AC 692. As with regard to heaven, so with regard to hell, man has only a very general idea, which is so obscure that it is almost none at all. It is such as they who have not been beyond their huts in the woods may have of the earth. They know nothing of its empires and kingdoms, still less of its forms of government, of its societies, or of the life in the societies. Until they know these things they can have but the most general notion of the earth, so general as to be almost none. The case is the same in regard to people‘s ideas about heaven and hell, when yet in each of them there are things innumerable and indefinitely more numerous than in any earthly world. How numberless they are may be evident from this alone: that just as no one ever has the same heaven, so no one has the same hell as another, and that all souls whatever who have lived in the world since the first creation come there and are gathered together.

AC 693. As love to the Lord and toward the neighbor, together with the joy and happiness thence derived constitute heaven, so hatred against the Lord and the neighbor, together with the consequent punishment and torment, constitute hell. There are innumerable genera of hatreds, and still more innumerable species; and the hells are just as innumerable.

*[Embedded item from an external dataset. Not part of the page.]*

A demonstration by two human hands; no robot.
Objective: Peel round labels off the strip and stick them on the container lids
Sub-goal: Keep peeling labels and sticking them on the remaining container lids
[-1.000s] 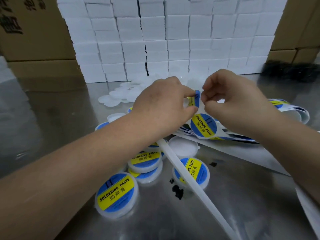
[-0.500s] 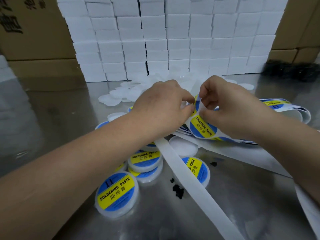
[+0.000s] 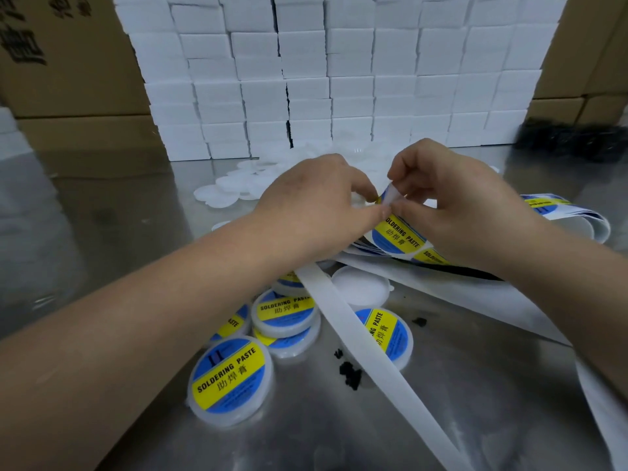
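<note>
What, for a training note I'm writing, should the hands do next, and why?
Probably pull the half-lifted label free of the strip: the left hand and right hand both pinch there, and a bare white lid lies just below, unlabelled.

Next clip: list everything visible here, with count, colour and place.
labelled containers: at least five, white with blue-yellow labels, clustered near-left
label strip: one, blue-yellow labels, under the hands, trailing right
bare backing strip: one, white, running diagonally toward the near edge
unlabelled container: one, white, right of that strip
loose lids: a pile, white, behind the hands
small boxes: many, white, stacked at the back
cartons: several, brown, both back corners
black crumbs: few, near centre
table: one, shiny metal
left hand: pinches the label strip
right hand: pinches the label strip
</note>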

AC 694. As heaven from the Lord, through mutual love, constitutes as it were one man, and one soul, and thus has regard to one end, which is the conservation and salvation of all to eternity, so, on the other hand, hell, from man’s Own, through the love of self and of the world, that is, through hatred, constitutes one devil and one mind (animus), and thus also has regard to one end, which is the destruction and damnation of all to eternity. That such is their endeavor has been perceived thousands and thousands of times, so that unless the Lord preserved all every instant, they would perish.

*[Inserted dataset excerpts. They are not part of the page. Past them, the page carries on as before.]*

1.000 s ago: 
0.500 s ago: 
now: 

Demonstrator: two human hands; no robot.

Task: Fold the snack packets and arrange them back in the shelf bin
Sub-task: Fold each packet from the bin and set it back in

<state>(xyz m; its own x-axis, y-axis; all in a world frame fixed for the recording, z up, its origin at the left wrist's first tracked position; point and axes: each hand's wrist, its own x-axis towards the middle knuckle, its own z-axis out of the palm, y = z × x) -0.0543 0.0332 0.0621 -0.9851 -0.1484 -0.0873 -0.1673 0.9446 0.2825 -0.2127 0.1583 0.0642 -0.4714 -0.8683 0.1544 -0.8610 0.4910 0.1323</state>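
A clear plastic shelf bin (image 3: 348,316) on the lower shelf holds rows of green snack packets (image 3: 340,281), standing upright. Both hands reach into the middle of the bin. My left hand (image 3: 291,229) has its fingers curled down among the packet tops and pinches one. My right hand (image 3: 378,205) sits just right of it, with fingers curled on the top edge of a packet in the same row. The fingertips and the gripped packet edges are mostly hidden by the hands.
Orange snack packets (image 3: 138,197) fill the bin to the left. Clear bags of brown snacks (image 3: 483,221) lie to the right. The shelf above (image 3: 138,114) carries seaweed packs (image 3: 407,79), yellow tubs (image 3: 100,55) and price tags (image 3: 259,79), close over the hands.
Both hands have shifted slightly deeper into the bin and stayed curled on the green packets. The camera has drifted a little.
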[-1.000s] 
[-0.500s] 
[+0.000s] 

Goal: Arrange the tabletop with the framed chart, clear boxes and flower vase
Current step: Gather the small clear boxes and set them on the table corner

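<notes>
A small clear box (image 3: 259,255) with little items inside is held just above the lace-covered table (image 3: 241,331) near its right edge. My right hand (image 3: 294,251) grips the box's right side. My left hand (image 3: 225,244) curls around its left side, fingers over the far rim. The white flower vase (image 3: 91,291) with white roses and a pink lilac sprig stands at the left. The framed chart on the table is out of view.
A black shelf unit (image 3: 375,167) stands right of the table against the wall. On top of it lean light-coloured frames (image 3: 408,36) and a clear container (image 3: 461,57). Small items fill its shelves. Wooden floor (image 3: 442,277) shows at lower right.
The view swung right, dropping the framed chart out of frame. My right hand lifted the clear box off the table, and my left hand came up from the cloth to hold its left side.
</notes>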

AC 695. But the form and the order imposed by the Lord on the hells is such that all are held bound and tied up by their cupidities and phantasies, in which their very life consists; and this life, being a life of death, is turned into dreadful torments, so severe that they cannot be described. For the greatest delight of their life consists in being able to punish, torture, and torment one another, and this by arts unknown in the world, whereby they know how to induce exquisite suffering, just as if they were in the body, and at the same time dreadful and horrid phantasies, with terrors and horrors and many such torments. The diabolical crew take so great a pleasure in this that if they could increase and extend the pains and torments to infinity, they would not even then be satisfied, but would burn yet again to infinity; but the Lord takes away their endeavors, and alleviates the torments.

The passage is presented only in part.